▶ [What is being asked]: Please give the listing again, word for word, with nothing left out.

▶ [Recorded data]:
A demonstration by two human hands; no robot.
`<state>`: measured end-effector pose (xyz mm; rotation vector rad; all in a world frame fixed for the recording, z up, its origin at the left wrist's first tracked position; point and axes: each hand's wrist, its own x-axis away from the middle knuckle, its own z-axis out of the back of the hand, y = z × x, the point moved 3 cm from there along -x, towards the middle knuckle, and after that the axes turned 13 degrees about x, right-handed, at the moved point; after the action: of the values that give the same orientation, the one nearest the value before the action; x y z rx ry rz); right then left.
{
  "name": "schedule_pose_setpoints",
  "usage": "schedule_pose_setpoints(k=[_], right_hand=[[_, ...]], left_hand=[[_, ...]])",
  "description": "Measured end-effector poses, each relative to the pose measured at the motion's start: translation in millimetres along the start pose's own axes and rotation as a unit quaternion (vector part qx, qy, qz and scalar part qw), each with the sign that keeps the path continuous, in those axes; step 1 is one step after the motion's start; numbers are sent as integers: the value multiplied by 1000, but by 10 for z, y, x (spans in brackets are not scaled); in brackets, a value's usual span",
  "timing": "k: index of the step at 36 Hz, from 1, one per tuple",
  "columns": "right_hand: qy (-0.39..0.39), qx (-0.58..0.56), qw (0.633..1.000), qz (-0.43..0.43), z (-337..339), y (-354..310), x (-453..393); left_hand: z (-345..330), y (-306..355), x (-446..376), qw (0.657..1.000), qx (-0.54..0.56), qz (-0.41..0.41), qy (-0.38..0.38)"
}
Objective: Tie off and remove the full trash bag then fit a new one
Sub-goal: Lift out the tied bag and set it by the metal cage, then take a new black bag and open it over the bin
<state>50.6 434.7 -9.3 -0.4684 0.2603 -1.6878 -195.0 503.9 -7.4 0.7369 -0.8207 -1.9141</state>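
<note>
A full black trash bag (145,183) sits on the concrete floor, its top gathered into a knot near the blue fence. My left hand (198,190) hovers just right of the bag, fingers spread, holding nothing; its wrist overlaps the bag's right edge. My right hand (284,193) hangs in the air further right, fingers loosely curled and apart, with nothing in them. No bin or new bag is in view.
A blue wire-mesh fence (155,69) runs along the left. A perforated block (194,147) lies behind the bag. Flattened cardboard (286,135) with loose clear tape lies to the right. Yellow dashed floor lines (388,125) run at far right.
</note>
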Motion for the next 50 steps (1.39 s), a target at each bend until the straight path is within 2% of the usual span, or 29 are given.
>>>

▶ [Final answer]:
A demonstration by two human hands; no robot.
`<state>`: measured end-effector pose (xyz mm; rotation vector rad; all in a world frame fixed for the recording, z up, its origin at the left wrist's first tracked position; point and axes: each hand's wrist, its own x-axis away from the middle knuckle, its own z-axis out of the back of the hand, y = z × x, the point moved 3 cm from there along -x, towards the middle knuckle, and after that the axes turned 13 degrees about x, right-handed, at the moved point; after the action: of the values that give the same orientation, the one nearest the value before the action; x y z rx ry rz); right then left.
{
  "name": "schedule_pose_setpoints",
  "usage": "schedule_pose_setpoints(k=[_], right_hand=[[_, ...]], left_hand=[[_, ...]])",
  "description": "Measured end-effector poses, each relative to the pose measured at the motion's start: translation in millimetres along the start pose's own axes and rotation as a unit quaternion (vector part qx, qy, qz and scalar part qw), each with the sign that keeps the path continuous, in those axes; step 1 is one step after the motion's start; numbers are sent as integers: the value multiplied by 1000, but by 10 for z, y, x (spans in brackets are not scaled); in brackets, a value's usual span",
  "timing": "k: index of the step at 36 Hz, from 1, one per tuple",
  "columns": "right_hand: qy (-0.39..0.39), qx (-0.58..0.56), qw (0.633..1.000), qz (-0.43..0.43), z (-337..339), y (-354..310), x (-453..393); left_hand: z (-345..330), y (-306..355), x (-446..376), qw (0.657..1.000), qx (-0.54..0.56), qz (-0.41..0.41), qy (-0.38..0.38)"
}
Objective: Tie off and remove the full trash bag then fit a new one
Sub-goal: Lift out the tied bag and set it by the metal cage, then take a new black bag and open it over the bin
<state>50.6 434.7 -9.3 -0.4684 0.2603 -1.6878 -195.0 503.9 -7.4 0.7369 -0.8207 -1.9141</state>
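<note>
A full black trash bag (145,183) sits on the concrete floor, its top gathered into a knot near the blue fence. My left hand (198,190) hovers just right of the bag, fingers spread, holding nothing; its wrist overlaps the bag's right edge. My right hand (284,193) hangs in the air further right, fingers loosely curled and apart, with nothing in them. No bin or new bag is in view.
A blue wire-mesh fence (155,69) runs along the left. A perforated block (194,147) lies behind the bag. Flattened cardboard (286,135) with loose clear tape lies to the right. Yellow dashed floor lines (388,125) run at far right.
</note>
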Motion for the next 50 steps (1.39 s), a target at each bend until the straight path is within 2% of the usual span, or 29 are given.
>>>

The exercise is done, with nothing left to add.